How long will NH continue to have fossil fuel generators?

Granite Shore Power receives ISO-NE payments simply for keeping power plants available

Will New Hampshire continue to burn coal and oil to produce electricity? And for how long?

Those are questions for Granite Shore Power, a conglomerate of 18 companies that in January 2018 bought five fossil fuel plants from Eversource for $175 million.

The plants — Merrimack Station in Bow, Schiller Station in Portsmouth, Newington Station in Newington and two small jet fuel plants in the North Country — have a total generating capacity of slightly over 1,000 megawatts, and with the purchase, Granite Shore had the obligation to keep them running for 18 months. That obligation ended last month — yet the plants are still running.

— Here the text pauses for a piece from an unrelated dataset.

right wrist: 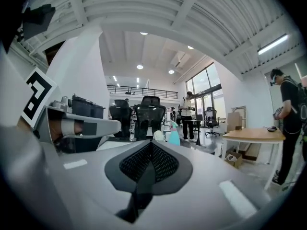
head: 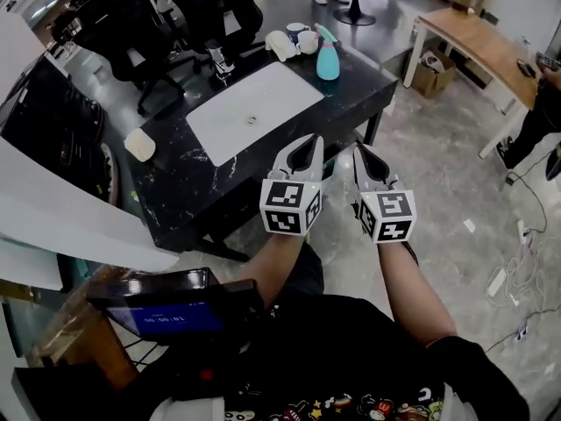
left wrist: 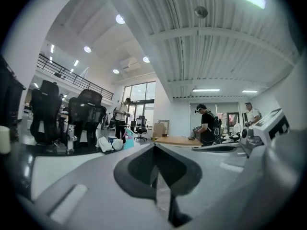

There are also economic and environmental questions for the rest of the state and the region, which are trying to get off fossil fuels, particularly coal, to avoid contributing to climate change.

In those 18 months, the plants — most of which run intermittently — emitted the same amount of greenhouse gases as all the cars in New Hampshire produce in a year.

How long will the plants’ operation continue? The company would only say it would “continue to participate … in the power generation market providing a secure, cost-efficient source of power generation to New England on its most vulnerable days.”

But actions speak louder than words. Last February, Granite Shore bid into the forward capacity market. That means it told the ISO-New England, which operates the regional electricity grid — it intends to keep the plants open until May 2023.

And it said it would continue to participate in future auctions. In return, ISO-NE will pay them a lot.

Forward capacity

From January 2018 to May 2023, ISO-NE will shell out more than $400 million just to make sure it can rely on the plants to produce power in periods of extreme peak demand and weak supply — the coldest days of the winter and the hottest days of the summer. And that’s on top of what it gets on the market for the electricity they actually produce.